** Problem details **
Repeat the data that follows exactly, starting at the line with "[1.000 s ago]" and ending at the line with "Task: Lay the", and leave out every picture.

====

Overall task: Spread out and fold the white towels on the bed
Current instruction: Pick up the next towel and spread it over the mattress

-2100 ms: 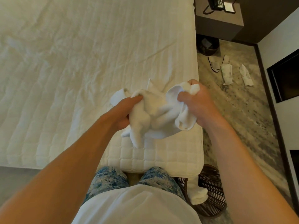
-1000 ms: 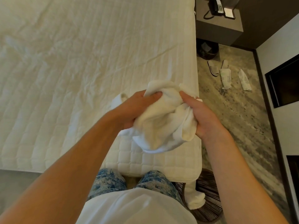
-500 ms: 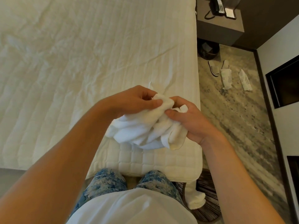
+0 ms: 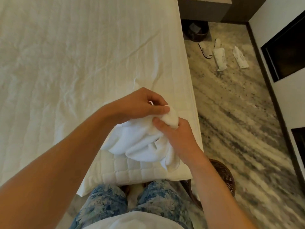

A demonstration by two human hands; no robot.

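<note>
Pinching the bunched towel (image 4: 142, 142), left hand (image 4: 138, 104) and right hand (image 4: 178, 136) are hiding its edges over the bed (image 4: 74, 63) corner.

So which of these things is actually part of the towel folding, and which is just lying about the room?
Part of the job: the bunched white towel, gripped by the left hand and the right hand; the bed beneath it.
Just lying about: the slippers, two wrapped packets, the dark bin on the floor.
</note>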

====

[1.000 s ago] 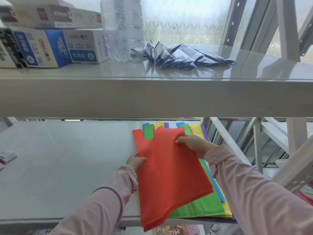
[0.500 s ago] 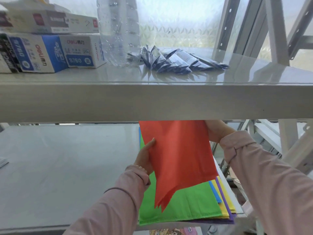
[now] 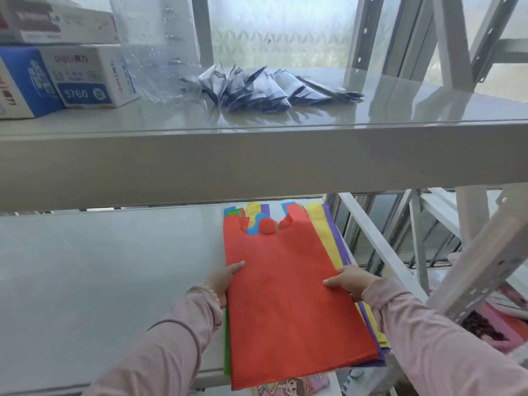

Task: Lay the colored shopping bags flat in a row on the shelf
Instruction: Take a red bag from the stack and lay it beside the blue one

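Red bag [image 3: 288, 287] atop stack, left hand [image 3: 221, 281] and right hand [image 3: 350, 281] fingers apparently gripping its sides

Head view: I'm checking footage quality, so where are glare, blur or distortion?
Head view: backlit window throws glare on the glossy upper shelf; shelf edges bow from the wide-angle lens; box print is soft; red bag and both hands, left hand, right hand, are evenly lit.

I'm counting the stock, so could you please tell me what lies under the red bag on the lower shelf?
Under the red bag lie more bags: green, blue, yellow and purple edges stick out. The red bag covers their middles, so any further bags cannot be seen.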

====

** Reply **
[1.000 s ago] 
[0.500 s ago] 
[now] 

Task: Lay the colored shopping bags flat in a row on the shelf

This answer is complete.